AVM and other automatic monitoring capabilities have been increasingly used as a tool in the transit industry (among others) over the past few decades. The capacities of these tools are continually being studied to better understand the potential, capabilities, and future of the technology.
In 1994, AI was beginning to be used in transit systems (Mulholland and Oren 1994). Transit specialists were just beginning to understand the capabilities of the technology and wanted to explore it further, in order to determine whether it was beneficial in practice. Specialists began using AI to assist with transit railcar diagnostics. The technology was being used to help improve maintenance fault-diagnostic capacities in the railcars. The use of AI for this task was found to be cost-effective after further investigation of the technologyʼs capabilities.
Two years later, a study was conducted to explore the development and availability of Advanced Public Transportation Systems (APTS) technologies (Khattak et al. 1996). APTS technologies have many benefits, including improving service, increasing transit efficiency, reducing operating costs, and producing direct benefits for travelers—such as reduced travel times, increased safety and security, and reduced stress in dealing with the unreliability of transit. The study provided an early yet accurate depiction of what AVM and VHM would be able to do in the following years as the technology became more advanced, accessible, and affordable.
In 1997, an advanced AVM system was integrated into the bus network of the Trieste, a city and seaport located in northeastern Italy (Caltabiano et al. 1997). Their use of AVM led to operational benefits for transit users, since the main objective of AVM usage was to keep the buses on a consistent and reliable schedule. This led to an increase in public transportation use in Trieste. The use of AVM was subsequently replicated by other cities around the world because the benefits that the technology could bring to transit systems had become apparent.
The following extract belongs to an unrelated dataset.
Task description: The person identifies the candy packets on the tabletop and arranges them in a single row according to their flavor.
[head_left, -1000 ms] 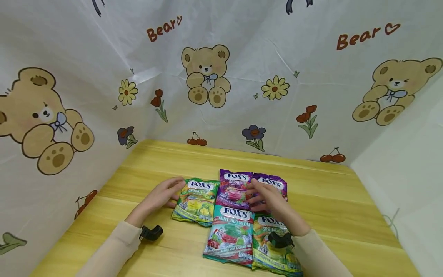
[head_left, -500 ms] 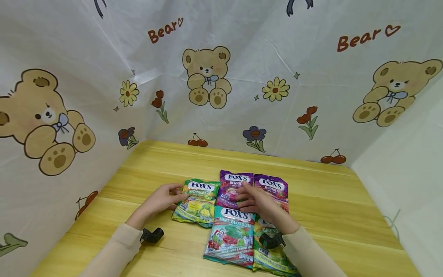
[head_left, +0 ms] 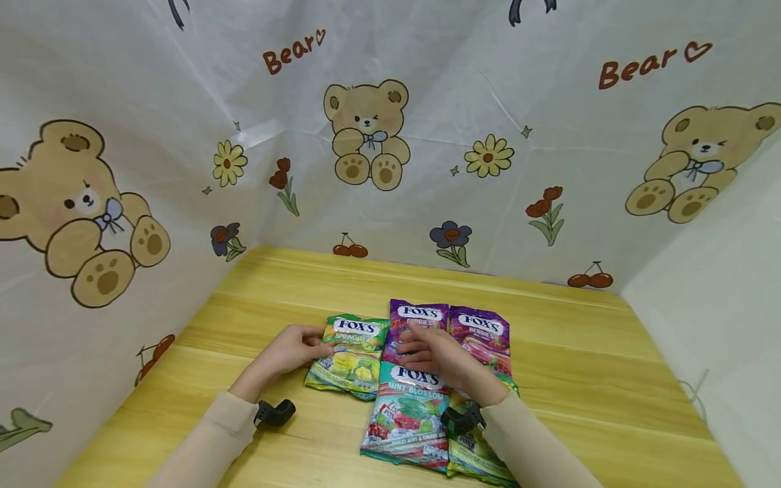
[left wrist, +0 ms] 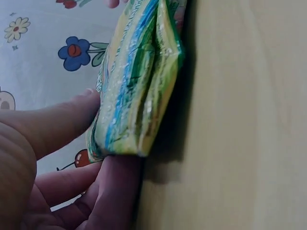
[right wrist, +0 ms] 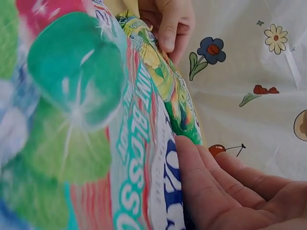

By 2022, there had been three decades of technological improvement since AI was first used for railcar diagnostics (Nessen 2022). Over that time, there had been a significant increase in the use of CAD/AVL to track the location of vehicles during service. There are now companies that perform predictive maintenance. For example, the Metropolitan Transportation Authority in New York City uses PMT from Preteckt to identify potentially serious equipment failures before they take place. This allows for maintenance efforts to be performed proactively; minor and less expensive issues can be fixed before they turn into more damaging and costly ones. In 2023, the Jacksonville Transportation Authority collaborated with Clever Devices to enhance its fleetʼs reliability through the use of AI (Jacksonville Transportation Authority 2023). The effort proved to be successful; the initial goals of enhancing the overall passenger experience, reducing operational challenges, and minimizing service disruptions were met. This collaboration outlined a start-to-finish process for a transit agency that is looking to integrate this technology into its system but may not know where to start.
In 2010, TCRP carried out a study with the purpose of educating and assisting transit administrators, engineers, and researchers who were facing issues in the transit industry (Schiavone 2010). This study explored and synthesized existing information from a wide variety of sources in a way that could be easily referenced in one document. The 2010 study, along with the technological innovations being used and the many successes being seen at individual agencies, led to TCRPʼs interest in conducting a more widespread and comprehensive study of how agencies across the United States view and utilize AVM, VHM, and PMT.
In 2023, TCRP initiated this synthesis in order to learn more about specific agencies that use this technology, how the technology is deployed, the training required to carry it out, how integration processes took place, the benefits that have been seen, and the lessons that were learned from the process. TCRPʼs goal is for this synthesis to encourage more agencies to employ AVM, VHM, and PMT in order to enhance the overall passenger experience, reduce operational challenges, and minimize service disruptions, while also reducing the costs associated with labor and misdiagnoses within a transit agencyʼs maintenance department.
A list of references can be found at the end of this document. An annotated bibliography of the studies and reports referenced in the literature review can be found in Appendix B.